** TASK TO CARRY OUT **
Write out exactly the lines of the entries below, from the first through the line containing "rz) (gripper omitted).", and nothing beyond them.

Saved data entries
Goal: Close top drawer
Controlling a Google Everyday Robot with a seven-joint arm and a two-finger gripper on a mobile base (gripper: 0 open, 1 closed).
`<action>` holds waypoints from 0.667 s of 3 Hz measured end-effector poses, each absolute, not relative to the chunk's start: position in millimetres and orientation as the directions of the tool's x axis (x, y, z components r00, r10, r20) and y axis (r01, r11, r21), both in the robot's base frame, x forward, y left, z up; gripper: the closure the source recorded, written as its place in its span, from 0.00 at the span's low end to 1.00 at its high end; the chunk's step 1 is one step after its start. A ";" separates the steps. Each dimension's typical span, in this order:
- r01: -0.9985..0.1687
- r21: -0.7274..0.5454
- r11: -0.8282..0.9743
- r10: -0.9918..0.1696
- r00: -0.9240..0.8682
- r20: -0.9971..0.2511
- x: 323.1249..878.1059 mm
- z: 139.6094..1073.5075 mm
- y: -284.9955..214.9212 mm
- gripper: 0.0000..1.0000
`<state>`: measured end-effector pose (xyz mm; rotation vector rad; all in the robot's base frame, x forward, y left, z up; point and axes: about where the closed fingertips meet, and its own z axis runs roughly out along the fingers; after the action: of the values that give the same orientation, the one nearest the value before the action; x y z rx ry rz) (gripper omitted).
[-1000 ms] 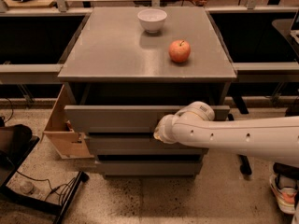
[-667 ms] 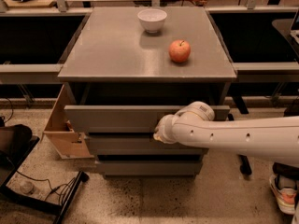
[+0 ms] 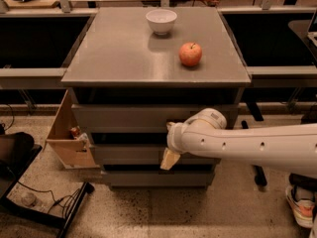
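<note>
The top drawer (image 3: 124, 118) is the uppermost of three grey fronts of the grey cabinet (image 3: 99, 58). Its flat front stands a little forward of the cabinet top's edge, with a dark gap above it. My gripper (image 3: 169, 143) is at the end of the white arm that reaches in from the right. It sits right in front of the drawer fronts, at the right half, about level with the lower edge of the top drawer and the middle drawer (image 3: 129, 154). Whether it touches the top drawer's front I cannot tell.
A white bowl (image 3: 161, 20) and a red apple (image 3: 190, 54) stand on the cabinet top. A light wooden box (image 3: 67, 138) leans at the cabinet's left side. Cables and a black stand (image 3: 44, 205) lie on the floor at left. A shoe (image 3: 300, 205) is at right.
</note>
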<state>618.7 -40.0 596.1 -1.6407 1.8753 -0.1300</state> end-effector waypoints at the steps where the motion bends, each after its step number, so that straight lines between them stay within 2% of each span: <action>1: -0.857 -0.467 0.218 -0.920 -0.021 -0.391 618.7 596.1 -40.0 0.02; 2: -0.857 -0.467 0.218 -0.920 -0.021 -0.391 618.7 596.1 -40.0 0.24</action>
<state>618.7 -40.0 596.1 -1.6407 1.8753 -0.1300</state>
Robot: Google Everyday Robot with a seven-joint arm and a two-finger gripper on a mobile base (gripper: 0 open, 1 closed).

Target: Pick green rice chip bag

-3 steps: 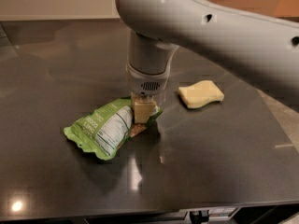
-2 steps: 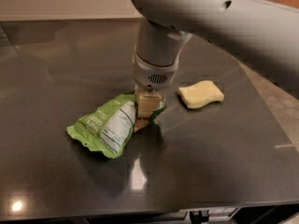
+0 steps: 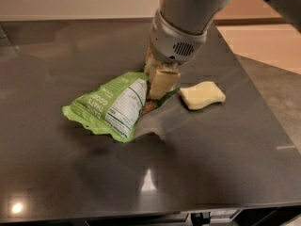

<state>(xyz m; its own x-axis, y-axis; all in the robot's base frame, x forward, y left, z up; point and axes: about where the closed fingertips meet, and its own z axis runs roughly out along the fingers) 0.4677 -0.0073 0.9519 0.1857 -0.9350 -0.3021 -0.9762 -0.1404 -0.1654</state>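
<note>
The green rice chip bag (image 3: 110, 106), a lime-green crinkly pouch with a white nutrition panel and white lettering, hangs tilted over the dark table (image 3: 56, 182). Its right end is raised and its left end is low, near or on the surface. My gripper (image 3: 157, 91) comes down from the grey wrist above and is shut on the bag's right edge, with the cream fingers (image 3: 162, 81) pinching the green foil. The fingertips are partly hidden by the bag's folded edge.
A pale yellow sponge (image 3: 202, 94) lies on the table just right of the gripper. The table's right edge runs close by, with floor beyond it. The front edge is at the bottom of the view.
The gripper has risen with the bag in it, and the bag's right end has come up off the table. The view has drawn closer.
</note>
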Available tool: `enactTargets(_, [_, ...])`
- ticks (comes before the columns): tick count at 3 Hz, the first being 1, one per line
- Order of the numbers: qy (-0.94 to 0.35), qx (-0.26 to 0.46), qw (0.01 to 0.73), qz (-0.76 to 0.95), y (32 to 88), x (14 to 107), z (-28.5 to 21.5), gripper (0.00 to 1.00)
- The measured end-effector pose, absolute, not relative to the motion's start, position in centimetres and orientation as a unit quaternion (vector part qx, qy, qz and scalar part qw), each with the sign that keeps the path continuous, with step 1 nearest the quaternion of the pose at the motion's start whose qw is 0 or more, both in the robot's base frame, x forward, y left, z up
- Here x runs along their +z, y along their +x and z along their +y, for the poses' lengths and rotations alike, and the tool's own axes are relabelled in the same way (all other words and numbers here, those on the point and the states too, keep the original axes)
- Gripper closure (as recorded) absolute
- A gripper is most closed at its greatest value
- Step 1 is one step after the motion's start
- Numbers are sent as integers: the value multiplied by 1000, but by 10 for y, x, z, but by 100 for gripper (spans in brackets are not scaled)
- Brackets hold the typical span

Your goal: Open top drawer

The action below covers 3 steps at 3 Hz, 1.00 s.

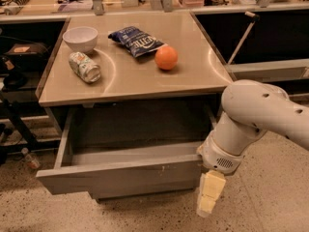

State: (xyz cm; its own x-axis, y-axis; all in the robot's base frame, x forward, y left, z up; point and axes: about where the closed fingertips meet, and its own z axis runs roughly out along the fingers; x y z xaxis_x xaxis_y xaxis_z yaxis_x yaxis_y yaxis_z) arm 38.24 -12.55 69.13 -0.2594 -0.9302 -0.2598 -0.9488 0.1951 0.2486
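The top drawer (120, 177) of the grey metal cabinet stands pulled well out toward me. Its flat front has pale scratches right of centre, and its grey inside (137, 151) shows. My white arm (251, 124) comes in from the right and bends down at the drawer's right front corner. My gripper (208, 200) hangs pale yellow below the wrist, just past the right end of the drawer front and slightly below it. It holds nothing that I can see.
On the cabinet top (193, 81) are a white bowl (80, 36), a can lying on its side (84, 66), a blue chip bag (137, 40) and an orange (166, 57). A lower drawer (140, 195) shows under the open one. Dark shelving stands on both sides.
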Motion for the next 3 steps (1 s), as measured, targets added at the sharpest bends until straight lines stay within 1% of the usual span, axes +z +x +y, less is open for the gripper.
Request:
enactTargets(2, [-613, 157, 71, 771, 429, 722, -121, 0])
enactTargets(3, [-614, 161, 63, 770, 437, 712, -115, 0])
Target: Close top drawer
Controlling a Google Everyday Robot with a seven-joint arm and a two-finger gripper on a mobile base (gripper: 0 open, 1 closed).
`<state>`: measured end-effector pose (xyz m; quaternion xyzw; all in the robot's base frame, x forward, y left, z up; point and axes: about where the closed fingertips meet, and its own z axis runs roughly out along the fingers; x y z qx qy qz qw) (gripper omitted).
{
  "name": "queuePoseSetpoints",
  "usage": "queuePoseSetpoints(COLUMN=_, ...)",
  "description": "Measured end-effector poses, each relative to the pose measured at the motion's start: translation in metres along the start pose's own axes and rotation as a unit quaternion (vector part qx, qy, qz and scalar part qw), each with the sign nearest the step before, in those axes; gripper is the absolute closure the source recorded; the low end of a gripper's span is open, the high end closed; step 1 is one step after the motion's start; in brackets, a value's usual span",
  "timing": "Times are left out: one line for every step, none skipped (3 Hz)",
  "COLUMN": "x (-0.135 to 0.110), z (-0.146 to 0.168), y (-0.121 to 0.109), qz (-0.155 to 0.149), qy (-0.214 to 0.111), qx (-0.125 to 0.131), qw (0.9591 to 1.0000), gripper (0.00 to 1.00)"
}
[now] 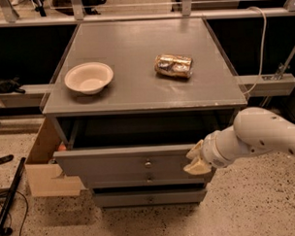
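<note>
step: closing top drawer [115, 166], it's open | hand [197, 160] lower right, at its front's right end, grip can't tell | next: probably a straight push in

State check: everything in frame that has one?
top drawer: open, pulled out
gripper: at the top drawer's front, right end
bowl: upright, empty
can: crushed, lying on its side
bottom drawer: set back, looks shut
</note>
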<state>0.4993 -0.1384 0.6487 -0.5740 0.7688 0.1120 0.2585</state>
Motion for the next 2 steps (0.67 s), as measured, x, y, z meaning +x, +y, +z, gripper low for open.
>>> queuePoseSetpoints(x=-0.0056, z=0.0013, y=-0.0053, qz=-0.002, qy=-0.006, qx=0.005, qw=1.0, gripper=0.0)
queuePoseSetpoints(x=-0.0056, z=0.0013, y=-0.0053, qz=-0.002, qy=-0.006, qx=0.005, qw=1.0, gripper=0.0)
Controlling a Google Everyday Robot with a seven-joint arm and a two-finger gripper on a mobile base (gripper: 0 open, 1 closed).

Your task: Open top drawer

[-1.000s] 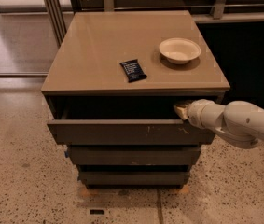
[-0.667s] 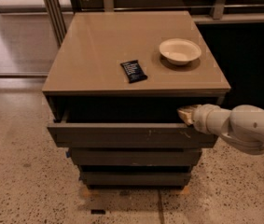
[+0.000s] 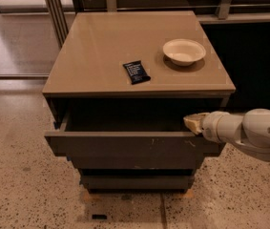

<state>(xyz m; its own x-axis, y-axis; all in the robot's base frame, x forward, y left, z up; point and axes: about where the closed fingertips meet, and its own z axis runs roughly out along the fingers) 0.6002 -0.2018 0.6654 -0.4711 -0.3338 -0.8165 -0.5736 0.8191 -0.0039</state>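
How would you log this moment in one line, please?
wide dark grey top drawer: partly open | gripper: at its right upper edge

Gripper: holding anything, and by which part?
Cannot tell; the gripper sits at the right end of the top drawer, on its upper front edge.

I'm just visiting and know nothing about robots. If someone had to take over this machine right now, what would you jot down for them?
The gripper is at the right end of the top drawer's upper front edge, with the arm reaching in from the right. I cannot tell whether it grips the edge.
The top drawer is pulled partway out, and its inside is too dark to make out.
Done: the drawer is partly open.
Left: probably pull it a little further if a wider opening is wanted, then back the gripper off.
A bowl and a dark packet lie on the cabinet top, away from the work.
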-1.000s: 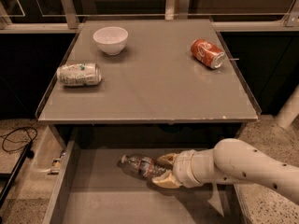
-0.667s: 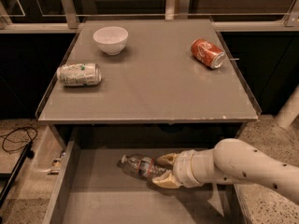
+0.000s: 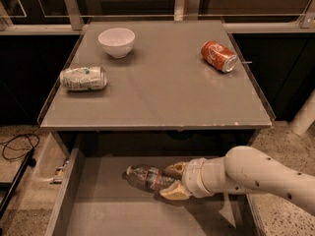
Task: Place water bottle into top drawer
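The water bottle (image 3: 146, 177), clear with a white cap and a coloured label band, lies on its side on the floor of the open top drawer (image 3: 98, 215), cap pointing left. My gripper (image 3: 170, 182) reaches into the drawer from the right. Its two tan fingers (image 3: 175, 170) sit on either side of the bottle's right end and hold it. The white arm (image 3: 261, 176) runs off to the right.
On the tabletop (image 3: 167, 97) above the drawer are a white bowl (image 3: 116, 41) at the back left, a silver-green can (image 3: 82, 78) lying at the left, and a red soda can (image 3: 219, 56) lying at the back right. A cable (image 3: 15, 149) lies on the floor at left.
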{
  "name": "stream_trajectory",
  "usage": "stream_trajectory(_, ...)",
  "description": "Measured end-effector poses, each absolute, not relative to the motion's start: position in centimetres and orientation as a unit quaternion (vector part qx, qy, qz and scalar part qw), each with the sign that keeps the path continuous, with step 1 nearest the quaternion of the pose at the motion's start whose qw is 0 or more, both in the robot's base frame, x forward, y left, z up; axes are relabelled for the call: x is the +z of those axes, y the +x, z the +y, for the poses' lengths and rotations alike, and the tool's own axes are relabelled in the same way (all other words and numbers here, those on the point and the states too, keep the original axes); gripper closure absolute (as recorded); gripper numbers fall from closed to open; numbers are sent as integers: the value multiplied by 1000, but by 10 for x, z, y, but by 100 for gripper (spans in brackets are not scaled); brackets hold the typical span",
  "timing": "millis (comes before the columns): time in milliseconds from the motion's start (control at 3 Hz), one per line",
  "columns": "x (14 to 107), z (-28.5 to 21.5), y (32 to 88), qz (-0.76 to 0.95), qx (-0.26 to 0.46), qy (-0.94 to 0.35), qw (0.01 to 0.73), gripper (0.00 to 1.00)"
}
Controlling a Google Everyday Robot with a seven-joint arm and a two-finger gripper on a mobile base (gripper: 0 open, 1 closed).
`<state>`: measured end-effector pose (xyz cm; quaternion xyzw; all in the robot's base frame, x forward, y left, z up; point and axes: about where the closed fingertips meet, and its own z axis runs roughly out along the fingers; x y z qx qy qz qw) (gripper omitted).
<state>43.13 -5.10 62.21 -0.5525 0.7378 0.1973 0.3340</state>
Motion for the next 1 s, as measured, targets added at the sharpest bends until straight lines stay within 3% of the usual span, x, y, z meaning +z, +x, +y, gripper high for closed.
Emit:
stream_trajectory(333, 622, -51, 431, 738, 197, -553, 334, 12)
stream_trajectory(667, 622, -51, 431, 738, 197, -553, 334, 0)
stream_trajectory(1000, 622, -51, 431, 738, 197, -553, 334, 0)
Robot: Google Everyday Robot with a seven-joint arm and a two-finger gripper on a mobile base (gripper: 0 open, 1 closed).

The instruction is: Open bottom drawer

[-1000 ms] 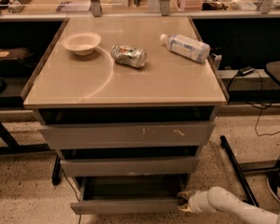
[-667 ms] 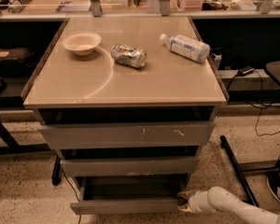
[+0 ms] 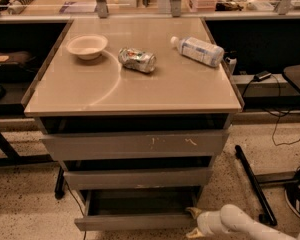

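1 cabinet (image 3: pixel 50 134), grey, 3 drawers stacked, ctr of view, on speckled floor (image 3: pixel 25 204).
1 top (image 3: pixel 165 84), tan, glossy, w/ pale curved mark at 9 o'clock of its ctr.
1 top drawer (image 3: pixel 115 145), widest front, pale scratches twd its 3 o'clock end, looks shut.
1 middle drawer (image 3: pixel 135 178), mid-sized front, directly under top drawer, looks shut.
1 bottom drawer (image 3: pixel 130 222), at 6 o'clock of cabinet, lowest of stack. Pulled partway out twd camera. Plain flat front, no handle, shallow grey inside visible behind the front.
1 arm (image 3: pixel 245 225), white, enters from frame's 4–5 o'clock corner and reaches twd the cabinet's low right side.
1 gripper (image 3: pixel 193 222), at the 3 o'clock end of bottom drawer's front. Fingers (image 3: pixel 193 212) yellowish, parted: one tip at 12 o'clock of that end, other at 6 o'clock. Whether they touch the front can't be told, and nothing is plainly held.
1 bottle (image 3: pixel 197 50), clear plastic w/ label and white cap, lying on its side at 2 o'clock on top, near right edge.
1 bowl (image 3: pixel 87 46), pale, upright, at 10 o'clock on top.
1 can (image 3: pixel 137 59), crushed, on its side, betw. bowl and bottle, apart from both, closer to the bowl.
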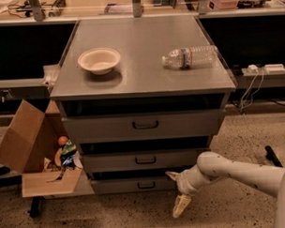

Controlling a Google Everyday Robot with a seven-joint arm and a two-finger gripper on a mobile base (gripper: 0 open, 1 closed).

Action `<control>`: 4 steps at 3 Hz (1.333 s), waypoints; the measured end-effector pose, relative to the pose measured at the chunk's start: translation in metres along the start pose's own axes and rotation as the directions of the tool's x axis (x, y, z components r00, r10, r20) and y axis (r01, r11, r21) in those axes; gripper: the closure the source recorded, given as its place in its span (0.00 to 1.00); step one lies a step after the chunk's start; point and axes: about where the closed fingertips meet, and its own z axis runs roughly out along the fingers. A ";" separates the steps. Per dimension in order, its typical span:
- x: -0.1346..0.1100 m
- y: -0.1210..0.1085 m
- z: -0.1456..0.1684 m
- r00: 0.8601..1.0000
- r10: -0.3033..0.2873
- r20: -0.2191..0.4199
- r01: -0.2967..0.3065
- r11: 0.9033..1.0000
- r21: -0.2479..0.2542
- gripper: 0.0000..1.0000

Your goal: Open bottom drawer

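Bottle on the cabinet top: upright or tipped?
Tipped: the bottle lies on its side, cap toward the left. The gripper is low, at the right end of the bottom drawer.

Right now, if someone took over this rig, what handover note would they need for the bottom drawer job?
Gripper: open, holding nothing, low in front of the cabinet, just right of the handle of the bottom drawer.
Bottom drawer: lowest of three, front looks shut, handle not gripped.
Done: nothing on the drawer itself.
Left: move the gripper left onto the handle, close on it, pull the drawer out.
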 end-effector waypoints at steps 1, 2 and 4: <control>0.033 -0.012 0.024 0.999 -0.031 -0.028 0.032 0.999 0.029 0.00; 0.068 -0.023 0.055 0.999 -0.038 -0.032 0.039 0.998 0.042 0.00; 0.106 -0.055 0.088 0.997 -0.043 -0.058 0.048 0.996 0.081 0.00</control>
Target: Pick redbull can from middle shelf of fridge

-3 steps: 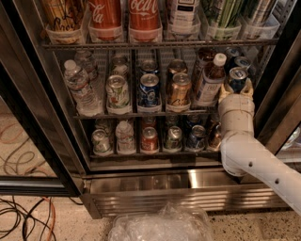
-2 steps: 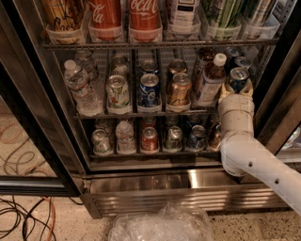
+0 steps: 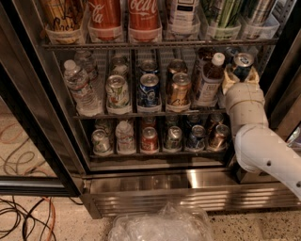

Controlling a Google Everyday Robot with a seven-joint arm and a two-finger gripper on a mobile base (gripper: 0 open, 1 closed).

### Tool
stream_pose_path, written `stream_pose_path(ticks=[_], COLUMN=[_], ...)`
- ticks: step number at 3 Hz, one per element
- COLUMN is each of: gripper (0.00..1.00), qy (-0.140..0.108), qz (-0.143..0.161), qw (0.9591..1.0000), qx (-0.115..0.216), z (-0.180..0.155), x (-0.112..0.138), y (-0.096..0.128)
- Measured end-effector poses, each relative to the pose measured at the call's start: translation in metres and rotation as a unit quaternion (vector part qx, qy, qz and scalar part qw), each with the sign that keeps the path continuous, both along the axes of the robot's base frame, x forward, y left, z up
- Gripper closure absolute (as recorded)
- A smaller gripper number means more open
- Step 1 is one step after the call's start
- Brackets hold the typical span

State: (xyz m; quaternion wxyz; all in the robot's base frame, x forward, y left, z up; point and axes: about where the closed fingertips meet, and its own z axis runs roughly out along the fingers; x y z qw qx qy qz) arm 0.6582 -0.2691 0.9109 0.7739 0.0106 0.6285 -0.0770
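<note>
The redbull can [image 3: 243,63], slim with a shiny silver lid, is at the right end of the middle shelf [image 3: 141,114] of the fridge [image 3: 188,181]. My gripper [image 3: 241,75] is shut on it, with a tan finger on each side, and holds it slightly raised above the rack. My white arm [image 3: 263,150] reaches in from the lower right. The can's lower body is hidden by the fingers and wrist.
A white-capped bottle [image 3: 210,82] stands just left of the gripper, then a copper-gold can [image 3: 179,90], a blue can [image 3: 148,90] and water bottles [image 3: 80,87]. Coca-Cola bottles [image 3: 143,14] stand above and short cans [image 3: 149,140] below. Crinkled plastic [image 3: 160,226] and cables [image 3: 23,221] lie on the floor.
The gripper and the redbull can have moved up and slightly right together. The other bottles and cans have not moved.
</note>
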Motion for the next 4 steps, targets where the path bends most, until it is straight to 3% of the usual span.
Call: stream_pose_path(ticks=[1,2,3,4], gripper=[1.00,1.00,1.00,1.00], qy=[0.014,0.072,0.149,0.196], qz=[0.049,0.079,0.101,0.132], qw=[0.9987,0.9941,0.9834,0.9717], qx=[-0.010,-0.018,-0.022,-0.007], z=[0.022,0.014,-0.012,-0.029], x=[-0.017,-0.047,-0.078,-0.108], y=[0.013,0.007,-0.006,-0.016])
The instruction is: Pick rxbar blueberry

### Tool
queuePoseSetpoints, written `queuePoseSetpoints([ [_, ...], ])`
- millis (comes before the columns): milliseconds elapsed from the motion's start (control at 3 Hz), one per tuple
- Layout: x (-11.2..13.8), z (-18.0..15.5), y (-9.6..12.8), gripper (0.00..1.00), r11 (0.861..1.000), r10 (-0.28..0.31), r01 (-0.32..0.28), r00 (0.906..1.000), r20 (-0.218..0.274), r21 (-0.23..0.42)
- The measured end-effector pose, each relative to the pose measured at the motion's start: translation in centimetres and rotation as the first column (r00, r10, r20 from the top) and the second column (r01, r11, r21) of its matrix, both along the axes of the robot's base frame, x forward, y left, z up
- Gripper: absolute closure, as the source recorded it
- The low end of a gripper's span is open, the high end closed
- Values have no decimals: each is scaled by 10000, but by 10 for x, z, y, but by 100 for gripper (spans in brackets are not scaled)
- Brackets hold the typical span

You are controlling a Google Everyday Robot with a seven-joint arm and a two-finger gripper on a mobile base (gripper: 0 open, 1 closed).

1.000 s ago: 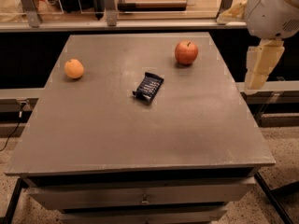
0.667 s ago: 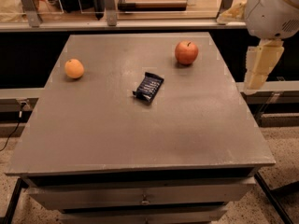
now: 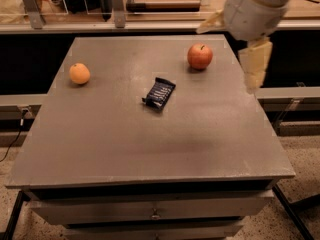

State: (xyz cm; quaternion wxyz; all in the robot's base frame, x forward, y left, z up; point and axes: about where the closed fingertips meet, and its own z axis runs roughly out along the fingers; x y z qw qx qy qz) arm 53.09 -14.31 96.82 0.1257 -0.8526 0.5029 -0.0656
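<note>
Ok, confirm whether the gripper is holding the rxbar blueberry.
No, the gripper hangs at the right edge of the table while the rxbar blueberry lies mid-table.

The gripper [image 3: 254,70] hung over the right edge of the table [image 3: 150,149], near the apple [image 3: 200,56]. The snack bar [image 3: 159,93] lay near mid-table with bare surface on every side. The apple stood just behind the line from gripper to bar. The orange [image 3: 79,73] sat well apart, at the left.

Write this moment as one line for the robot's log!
hand: above right edge of table, away from bar | rxbar blueberry: flat mid-table, untouched | apple: back right | orange: left
</note>
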Motion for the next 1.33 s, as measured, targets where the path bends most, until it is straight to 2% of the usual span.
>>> queuePoseSetpoints([
  [333, 33, -22, 38, 0, 9718, 2086, -2106, 9776, -297, -1058],
  [667, 47, -39, 64, 0, 9311, 3312, -3341, 9425, -448, -1462],
  [1000, 51, -59, 86, 0, 8840, 4398, -4462, 8949, -752, -1393],
  [1333, 50, -79, 107, 0, 8425, 5207, -5279, 8491, -893, -1070],
])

** FINAL ANSWER **
Goal: Close top drawer
Controlling a Google Everyday Robot with a seven-joint arm and a two-finger gripper on a mobile base (gripper: 0 open, 1 closed).
`<action>` holds waypoints from 0.667 s of 3 Hz measured end-effector poses, each absolute, not relative to the chunk's start: position in millimetres and orientation as the directions of the tool's x axis (x, y, z components r00, r10, r20) and y axis (r01, r11, r21), both in the robot's base frame, x forward, y left, z up; gripper: the closure the source recorded, written as its place in its span, from 0.00 at the span's low end to 1.00 at its high end; the chunk's step 1 is one step after its start. A ";" separates the steps. Each dimension's typical span, in this order:
- r01: -0.9985..0.1687
- r21: -0.7274..0.5454
- r11: -0.8282..0.9743
- r10: -0.9918..0.1696
- r00: -0.9240..0.8682
- r20: -0.9971..0.2511
- x: 323.1249..878.1059 mm
- z: 139.6094..1073.5075 mm
- y: -284.9955..214.9212 mm
- gripper: 0.0000..1.0000
`<state>`: measured end-effector pose (xyz mm; rotation vector rad; all in the robot's base frame, x forward, y left, z up; point and axes: about where the closed fingertips meet, and its own z axis runs roughly out along the fingers; after the action: of the values that give the same orientation, the one nearest the value before the action; x y z rx ry rz) (gripper omitted).

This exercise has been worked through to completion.